Colombia enfrenta el fenómeno migratorio más grande de su historia

Mujer colombiana y su hijo en la frontera con Colombia. (AP, archivo)

Lo reconocen todos, el éxodo venezolano es uno de los peores de América Latina y para Colombia es el fenómeno de migración más grande de su historia.

La masiva ola migratoria no es una noticia falsa, como dicen las autoridades de Venezuela. Los desmienten sus propios compatriotas que se han visto obligados a dejar su país.

Carlos Carvallo, venezolano migrante, narra: “Tengo varios hijos, mi esposa, y ya estaban cayendo en estado de desnutrición los niños. Entonces, hicimos el experimento a ver qué tal nos iba en otro país”.

Como Carlos, tres millones de venezolanos ya se fueron de su país. La mayoría de ellos lo hace por su frontera de San Antonio de Táchira, vecina de la ciudad colombiana de Cúcuta.

El fenómeno migratorio se inició el 2015, pero se ha intensificado este año por muchas razones: la inflación venezolana de un millón por ciento, el desplome del bolívar, la pérdida del poder adquisitivo, el desabastecimiento de alimentos y medicinas.

Soy una persona hipertensa, me es muy difícil conseguir los medicamentos, tenemos que venir a Colombia a adquirirlos”, dice el venezolano Manuel Tovar.

A diario, las autoridades colombianas registran el paso de 35 mil venezolanos. De ellos, 20 mil siguen más al sur a Ecuador, Perú y Chile.

Aquí en Colombia se quedan otros 15 mil, muchos de ellos en Cúcuta, un lugar donde el desempleo y la informalidad han superado hoy los niveles históricos. Para los emigrantes, la vida no es fácil en la primera puerta de este éxodo.

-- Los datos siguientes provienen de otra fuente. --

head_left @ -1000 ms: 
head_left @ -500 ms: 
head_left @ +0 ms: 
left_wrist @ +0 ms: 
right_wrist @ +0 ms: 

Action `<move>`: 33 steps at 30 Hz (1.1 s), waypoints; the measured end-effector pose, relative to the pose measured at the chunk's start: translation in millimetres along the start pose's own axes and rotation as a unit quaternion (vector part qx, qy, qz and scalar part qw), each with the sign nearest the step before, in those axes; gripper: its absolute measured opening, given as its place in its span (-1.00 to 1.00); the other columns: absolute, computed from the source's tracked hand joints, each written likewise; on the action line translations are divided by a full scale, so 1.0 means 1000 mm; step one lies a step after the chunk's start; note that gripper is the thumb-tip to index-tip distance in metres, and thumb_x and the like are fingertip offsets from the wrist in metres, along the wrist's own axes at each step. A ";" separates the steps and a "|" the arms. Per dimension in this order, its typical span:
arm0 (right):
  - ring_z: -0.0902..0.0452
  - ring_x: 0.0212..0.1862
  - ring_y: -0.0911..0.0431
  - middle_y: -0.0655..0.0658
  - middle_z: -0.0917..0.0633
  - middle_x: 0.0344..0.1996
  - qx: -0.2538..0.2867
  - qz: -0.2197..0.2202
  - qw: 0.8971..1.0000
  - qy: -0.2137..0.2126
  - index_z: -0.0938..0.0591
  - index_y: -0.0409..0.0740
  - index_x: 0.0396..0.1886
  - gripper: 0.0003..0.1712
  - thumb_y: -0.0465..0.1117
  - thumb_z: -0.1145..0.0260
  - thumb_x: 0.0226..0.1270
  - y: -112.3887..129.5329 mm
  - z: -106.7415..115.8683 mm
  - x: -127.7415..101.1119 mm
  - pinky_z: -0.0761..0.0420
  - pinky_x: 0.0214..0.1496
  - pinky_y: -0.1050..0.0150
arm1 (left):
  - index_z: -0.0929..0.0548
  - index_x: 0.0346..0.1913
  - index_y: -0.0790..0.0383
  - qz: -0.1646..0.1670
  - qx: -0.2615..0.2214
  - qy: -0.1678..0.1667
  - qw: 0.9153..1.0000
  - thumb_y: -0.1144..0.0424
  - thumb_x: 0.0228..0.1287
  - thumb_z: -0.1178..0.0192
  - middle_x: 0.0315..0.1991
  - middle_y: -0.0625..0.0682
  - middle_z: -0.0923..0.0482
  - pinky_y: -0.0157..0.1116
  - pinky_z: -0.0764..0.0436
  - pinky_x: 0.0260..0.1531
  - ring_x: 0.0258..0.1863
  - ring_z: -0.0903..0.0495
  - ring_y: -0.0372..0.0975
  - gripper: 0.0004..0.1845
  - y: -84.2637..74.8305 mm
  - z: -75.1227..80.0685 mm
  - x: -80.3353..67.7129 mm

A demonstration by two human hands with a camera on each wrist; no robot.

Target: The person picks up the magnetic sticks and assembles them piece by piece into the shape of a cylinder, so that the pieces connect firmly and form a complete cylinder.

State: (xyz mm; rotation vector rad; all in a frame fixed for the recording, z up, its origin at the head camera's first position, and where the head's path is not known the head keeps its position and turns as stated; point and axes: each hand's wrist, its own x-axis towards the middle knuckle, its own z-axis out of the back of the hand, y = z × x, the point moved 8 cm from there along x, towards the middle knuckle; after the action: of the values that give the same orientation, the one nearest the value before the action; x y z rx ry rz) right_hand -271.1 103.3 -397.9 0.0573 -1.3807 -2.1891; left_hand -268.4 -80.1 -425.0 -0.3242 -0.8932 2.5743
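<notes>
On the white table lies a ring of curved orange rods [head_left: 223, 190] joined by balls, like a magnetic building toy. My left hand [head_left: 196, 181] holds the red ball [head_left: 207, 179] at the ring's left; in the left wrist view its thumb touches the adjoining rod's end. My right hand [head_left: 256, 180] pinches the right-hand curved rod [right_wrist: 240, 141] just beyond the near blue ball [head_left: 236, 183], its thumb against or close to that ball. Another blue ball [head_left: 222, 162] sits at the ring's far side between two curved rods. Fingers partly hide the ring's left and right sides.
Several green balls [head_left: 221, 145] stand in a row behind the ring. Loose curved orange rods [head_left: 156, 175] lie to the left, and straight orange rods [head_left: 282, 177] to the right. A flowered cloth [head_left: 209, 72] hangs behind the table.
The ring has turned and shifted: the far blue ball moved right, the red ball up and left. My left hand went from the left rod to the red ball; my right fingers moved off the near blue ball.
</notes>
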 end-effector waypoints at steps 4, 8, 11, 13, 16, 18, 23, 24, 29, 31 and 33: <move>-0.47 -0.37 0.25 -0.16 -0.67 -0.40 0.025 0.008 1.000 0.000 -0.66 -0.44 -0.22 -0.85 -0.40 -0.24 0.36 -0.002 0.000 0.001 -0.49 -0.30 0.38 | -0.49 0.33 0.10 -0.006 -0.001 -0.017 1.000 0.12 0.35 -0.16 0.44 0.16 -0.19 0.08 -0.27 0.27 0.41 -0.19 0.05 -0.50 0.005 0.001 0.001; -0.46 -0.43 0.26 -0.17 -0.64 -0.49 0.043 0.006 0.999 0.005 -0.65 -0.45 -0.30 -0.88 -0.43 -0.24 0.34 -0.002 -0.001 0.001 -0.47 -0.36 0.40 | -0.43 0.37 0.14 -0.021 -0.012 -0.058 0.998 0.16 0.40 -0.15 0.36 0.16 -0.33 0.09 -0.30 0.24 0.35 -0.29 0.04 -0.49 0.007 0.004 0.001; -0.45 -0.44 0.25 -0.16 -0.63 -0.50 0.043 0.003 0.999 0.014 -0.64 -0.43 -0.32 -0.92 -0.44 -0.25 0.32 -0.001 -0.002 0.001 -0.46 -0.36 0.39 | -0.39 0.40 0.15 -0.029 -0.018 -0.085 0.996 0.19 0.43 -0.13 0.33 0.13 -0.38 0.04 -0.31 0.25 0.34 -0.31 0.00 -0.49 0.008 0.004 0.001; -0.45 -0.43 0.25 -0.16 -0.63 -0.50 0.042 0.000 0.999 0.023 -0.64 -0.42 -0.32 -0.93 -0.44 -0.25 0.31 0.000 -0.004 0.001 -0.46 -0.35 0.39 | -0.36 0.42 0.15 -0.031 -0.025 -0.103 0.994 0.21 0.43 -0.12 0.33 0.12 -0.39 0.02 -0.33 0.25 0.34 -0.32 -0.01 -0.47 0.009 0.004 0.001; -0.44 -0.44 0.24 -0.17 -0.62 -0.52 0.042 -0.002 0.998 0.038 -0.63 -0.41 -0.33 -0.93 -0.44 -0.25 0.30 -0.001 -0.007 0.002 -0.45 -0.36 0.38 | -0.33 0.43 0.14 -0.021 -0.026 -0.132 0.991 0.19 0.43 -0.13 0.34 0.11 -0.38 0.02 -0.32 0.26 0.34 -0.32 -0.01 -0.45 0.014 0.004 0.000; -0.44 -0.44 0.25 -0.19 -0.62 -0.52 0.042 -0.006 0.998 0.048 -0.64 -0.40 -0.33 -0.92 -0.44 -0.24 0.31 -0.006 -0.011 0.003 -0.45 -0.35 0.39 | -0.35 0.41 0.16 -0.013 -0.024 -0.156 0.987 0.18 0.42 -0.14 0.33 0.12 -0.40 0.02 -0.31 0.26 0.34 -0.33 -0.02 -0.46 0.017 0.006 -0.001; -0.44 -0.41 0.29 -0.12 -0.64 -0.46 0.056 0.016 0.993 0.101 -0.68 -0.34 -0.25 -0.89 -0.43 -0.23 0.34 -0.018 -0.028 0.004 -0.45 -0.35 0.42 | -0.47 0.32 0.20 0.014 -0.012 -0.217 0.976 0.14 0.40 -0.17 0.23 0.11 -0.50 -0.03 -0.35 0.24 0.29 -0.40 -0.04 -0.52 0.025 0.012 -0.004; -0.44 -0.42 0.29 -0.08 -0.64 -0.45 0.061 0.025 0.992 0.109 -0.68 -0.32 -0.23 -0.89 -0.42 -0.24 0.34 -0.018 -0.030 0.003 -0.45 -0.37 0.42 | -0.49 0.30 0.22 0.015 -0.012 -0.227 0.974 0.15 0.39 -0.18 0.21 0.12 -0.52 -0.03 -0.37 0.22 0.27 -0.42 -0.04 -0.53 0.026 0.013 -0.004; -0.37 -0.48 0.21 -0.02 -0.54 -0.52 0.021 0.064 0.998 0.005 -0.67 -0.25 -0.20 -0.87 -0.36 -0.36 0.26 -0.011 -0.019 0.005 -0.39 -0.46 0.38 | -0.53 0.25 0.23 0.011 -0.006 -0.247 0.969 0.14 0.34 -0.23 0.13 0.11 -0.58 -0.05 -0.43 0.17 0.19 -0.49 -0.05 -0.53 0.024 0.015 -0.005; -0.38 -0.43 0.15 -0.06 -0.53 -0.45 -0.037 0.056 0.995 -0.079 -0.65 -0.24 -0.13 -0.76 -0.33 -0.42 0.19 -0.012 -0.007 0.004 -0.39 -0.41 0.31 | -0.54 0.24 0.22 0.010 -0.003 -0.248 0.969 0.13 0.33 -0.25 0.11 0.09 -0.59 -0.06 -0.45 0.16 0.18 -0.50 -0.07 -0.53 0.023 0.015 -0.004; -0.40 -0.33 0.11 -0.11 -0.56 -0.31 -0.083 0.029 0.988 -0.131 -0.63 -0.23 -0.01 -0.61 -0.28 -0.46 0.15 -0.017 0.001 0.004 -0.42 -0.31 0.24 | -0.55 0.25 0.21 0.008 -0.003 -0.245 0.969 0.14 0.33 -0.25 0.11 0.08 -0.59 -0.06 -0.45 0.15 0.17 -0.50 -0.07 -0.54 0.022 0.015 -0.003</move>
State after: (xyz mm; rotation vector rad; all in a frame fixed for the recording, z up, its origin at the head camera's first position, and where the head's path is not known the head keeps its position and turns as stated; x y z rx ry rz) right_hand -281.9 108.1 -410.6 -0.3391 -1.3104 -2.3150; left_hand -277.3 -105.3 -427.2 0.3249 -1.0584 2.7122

No puedo hablar mal de la ciudad, pero sí es fuerte el trabajo. Hay que salir a la calle todos los días a luchar contra la Policía, la migración, para poder llevar el sustento”, dice el migrante venezolano Junior Chirinos.

Cúcuta, ubicada al nororiente de Colombia, sobre la cordillera oriental de los Andes, es conocida como la perla del norte.

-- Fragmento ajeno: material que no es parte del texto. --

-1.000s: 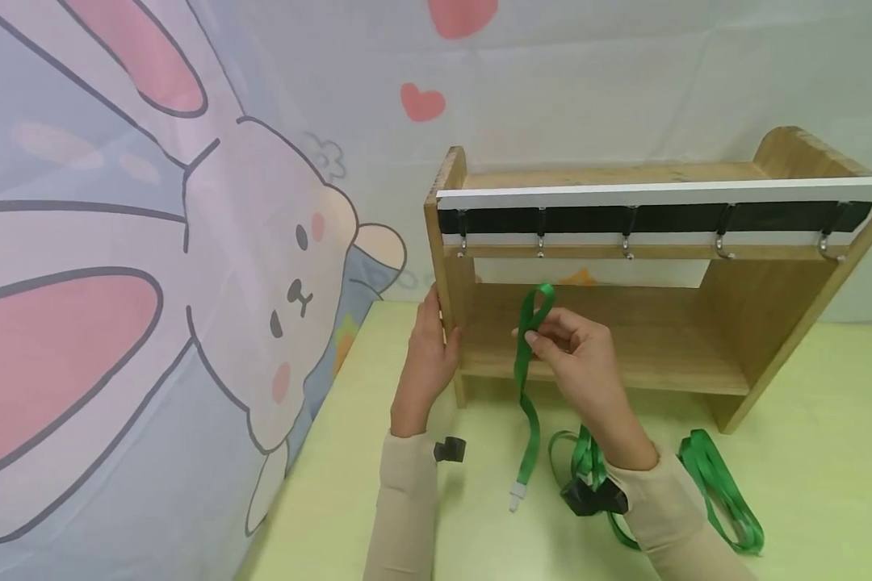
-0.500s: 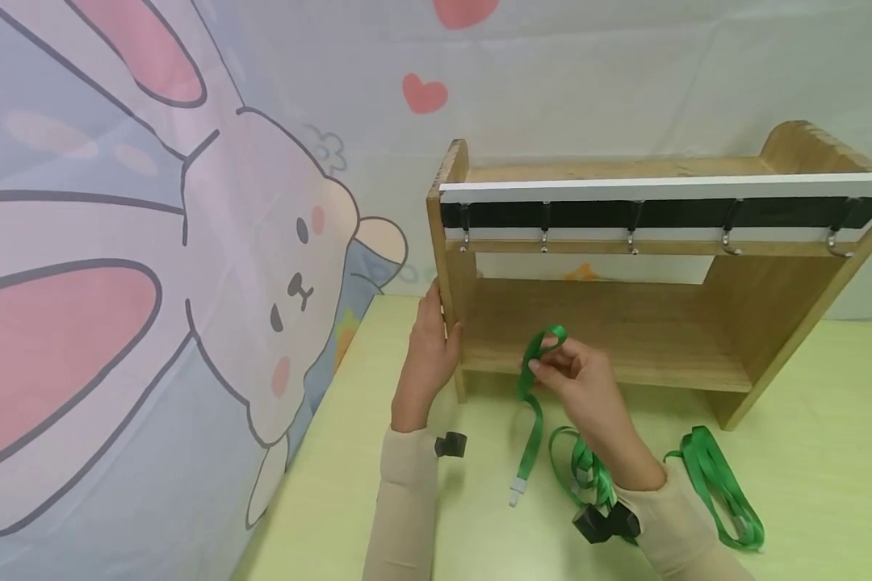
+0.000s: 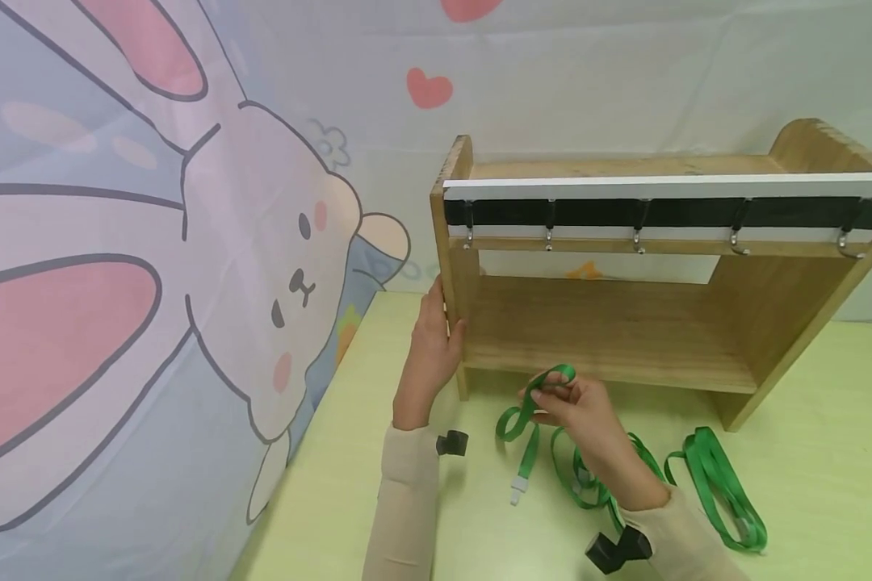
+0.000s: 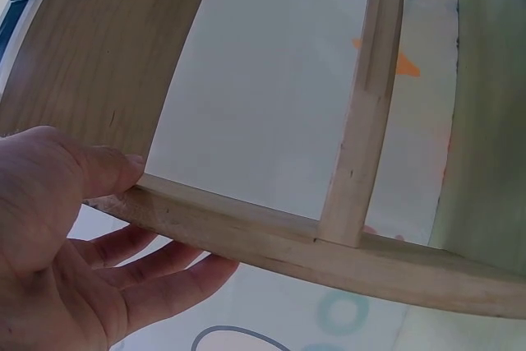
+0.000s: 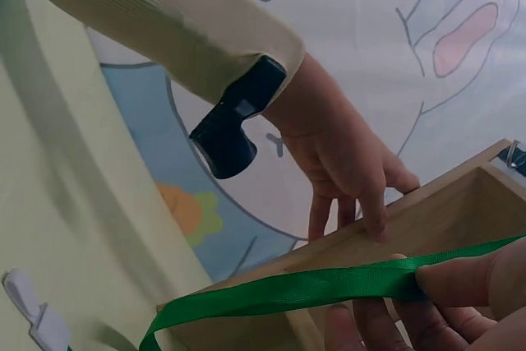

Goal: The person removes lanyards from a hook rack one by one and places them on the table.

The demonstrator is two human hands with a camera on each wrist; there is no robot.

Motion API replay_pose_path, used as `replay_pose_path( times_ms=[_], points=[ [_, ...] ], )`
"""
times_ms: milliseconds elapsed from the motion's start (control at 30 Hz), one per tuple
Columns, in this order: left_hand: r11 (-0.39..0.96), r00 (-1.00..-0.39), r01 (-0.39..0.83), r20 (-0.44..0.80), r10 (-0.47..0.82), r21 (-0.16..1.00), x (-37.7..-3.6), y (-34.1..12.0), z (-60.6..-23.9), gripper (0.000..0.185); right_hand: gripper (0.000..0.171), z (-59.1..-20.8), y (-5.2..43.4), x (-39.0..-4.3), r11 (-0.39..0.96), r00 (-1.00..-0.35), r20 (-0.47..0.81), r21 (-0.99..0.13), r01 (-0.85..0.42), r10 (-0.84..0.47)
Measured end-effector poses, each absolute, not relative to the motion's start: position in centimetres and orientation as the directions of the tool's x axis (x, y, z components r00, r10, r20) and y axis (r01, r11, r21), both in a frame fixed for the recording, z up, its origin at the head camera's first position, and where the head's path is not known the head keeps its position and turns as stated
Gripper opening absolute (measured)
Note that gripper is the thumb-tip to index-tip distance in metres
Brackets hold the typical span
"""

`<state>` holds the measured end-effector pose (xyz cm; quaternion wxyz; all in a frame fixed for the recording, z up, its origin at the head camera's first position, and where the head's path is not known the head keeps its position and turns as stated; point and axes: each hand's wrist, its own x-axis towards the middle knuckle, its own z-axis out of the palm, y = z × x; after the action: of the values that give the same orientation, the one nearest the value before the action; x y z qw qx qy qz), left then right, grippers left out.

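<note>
Now, right hand (image 3: 577,403): fingertips pinch a loop of the green lanyard (image 3: 526,420), just in front of the wooden rack (image 3: 610,323), near its left end.
Lanyard axis: from the pinch it runs down and toward the person, white clip end (image 3: 516,490) on the table (image 3: 828,452), farthest from the rack.
Loop vs. hooks: loop sits below the rack's shelf front; hook row (image 3: 639,238) is up and behind it, leftmost hooks closest.
Left hand (image 3: 432,343): grips the rack's left side panel, thumb on the inner face, fingers on the outer.
Nearer hand: right holds the lanyard; left is apart from it, on the rack.
Other lanyards (image 3: 719,488): heaped on the table in front of the rack, right of the right hand.
</note>
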<state>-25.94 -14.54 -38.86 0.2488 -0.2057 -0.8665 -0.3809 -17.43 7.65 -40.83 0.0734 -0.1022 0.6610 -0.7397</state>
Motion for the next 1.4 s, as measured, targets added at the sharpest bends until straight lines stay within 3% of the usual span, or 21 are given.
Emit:
replay_pose_path(
  times_ms=[567, 767, 933, 1400],
  points=[
    [0.610, -0.802, 0.539, 0.576, 0.159, 0.581, -25.9, -14.4, -38.6, 0.067, 0.003, -44.0, 7.5, -18.2, -0.023, -0.951, -0.053, -0.998, 0.063, -0.305],
    [0.617, -0.801, 0.539, 0.576, 0.165, 0.573, -25.9, -14.2, -38.7, 0.066, 0.023, -45.3, 7.5, -18.5, 0.034, -0.933, -0.073, -0.997, 0.065, -0.353],
    [0.620, -0.791, 0.547, 0.591, 0.161, 0.563, -25.9, -14.3, -38.7, 0.067, 0.018, -45.8, 7.4, -18.7, 0.057, -0.920, -0.110, -0.994, 0.096, -0.377],
    [0.633, -0.809, 0.521, 0.567, 0.153, 0.573, -25.8, -14.2, -38.7, 0.068, 0.011, -47.2, 7.1, -18.9, 0.207, -0.945, -0.055, -0.978, -0.013, -0.321]
  ],
)
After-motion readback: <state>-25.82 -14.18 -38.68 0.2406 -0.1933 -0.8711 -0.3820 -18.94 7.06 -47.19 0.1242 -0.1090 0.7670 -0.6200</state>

Es la perla del norte, es la ciudad verde, hay muchas historias, que están en la memoria de toda su gente.

Y sí, hoy más que nunca, se tejen aquí muchas historias. La de Danielle es una de ellas. Ella vende ropa en un mercado de vendedores ambulantes.

Que nos dejen trabajar honradamente, que nosotros no andamos en la calle, yo sé que por unos pagan todos, pero hay unos que de verdad si quieren trabajar”, subraya Danielle Vásquez.

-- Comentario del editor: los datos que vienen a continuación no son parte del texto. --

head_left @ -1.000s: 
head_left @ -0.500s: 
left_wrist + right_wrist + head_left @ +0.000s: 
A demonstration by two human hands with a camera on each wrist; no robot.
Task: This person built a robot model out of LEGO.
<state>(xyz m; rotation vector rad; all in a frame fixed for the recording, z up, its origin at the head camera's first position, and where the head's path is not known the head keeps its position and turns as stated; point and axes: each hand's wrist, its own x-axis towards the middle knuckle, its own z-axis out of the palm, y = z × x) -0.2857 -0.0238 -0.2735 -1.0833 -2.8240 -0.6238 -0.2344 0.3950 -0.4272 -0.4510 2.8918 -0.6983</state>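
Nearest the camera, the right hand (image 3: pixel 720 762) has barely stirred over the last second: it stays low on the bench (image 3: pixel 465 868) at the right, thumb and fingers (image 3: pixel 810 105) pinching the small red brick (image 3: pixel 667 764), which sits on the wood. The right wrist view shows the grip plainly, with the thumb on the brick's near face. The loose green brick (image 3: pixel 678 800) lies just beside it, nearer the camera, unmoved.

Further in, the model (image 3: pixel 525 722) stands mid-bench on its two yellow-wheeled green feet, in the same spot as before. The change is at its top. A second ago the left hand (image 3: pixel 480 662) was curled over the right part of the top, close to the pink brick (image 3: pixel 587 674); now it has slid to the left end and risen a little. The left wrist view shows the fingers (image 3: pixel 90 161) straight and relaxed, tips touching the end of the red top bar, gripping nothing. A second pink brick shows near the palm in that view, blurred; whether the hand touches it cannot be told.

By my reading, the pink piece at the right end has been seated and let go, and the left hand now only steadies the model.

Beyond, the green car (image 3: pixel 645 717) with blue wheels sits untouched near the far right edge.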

Danielle alude a la creciente inseguridad en Cúcuta, al crecimiento de la delincuencia que muchos atribuyen a los emigrantes venezolanos.

Al respecto, el colombiano José Antonio Contreras asegura: “Ha crecido la delincuencia y pues por otro lado hay personas que vienen a trabajar legalmente y honradamente, pero hay otras personas que vienen con interés de hacerlo mal”.

Y es que la migración, en efecto, tiene muchos rostros. Los de gente que trabaja de manera honrada para salir adelante, pero, ya se sabe, en las olas migratorias llegan también la delincuencia y la prostitución. En muchas calles de Cúcuta, antes tranquilas y ordenadas, hoy, incluso de día, jóvenes venezolanas, captadas por los tratantes de personas, venden sus caricias a la vista de todos.

Para Miguel Ángel Torres, residente colombiano de Cúcuta, “ahora en las mismas calles las mujeres hacen prostitución por todas partes y no dejan ni pasar a la gente, porque hay mucha abundancia de mujeres prostituyéndose en la calle”.

Son, sin embargo, casos excepcionales. La mayoría de los hombres y mujeres que emigran de Venezuela, son gente esforzada, honrada y cabal que busca un futuro mejor, que trata de despertar de la pesadilla que les tocó vivir en su país natal.

“Bueno, no es tan fácil, porque uno se la ve ruda pue, como quien dice, pero tampoco es difícil, más difícil está allá en Venezuela, aquí por lo menos, se hace algo”, son las palabras de Michel Colina, venezolana emigrante.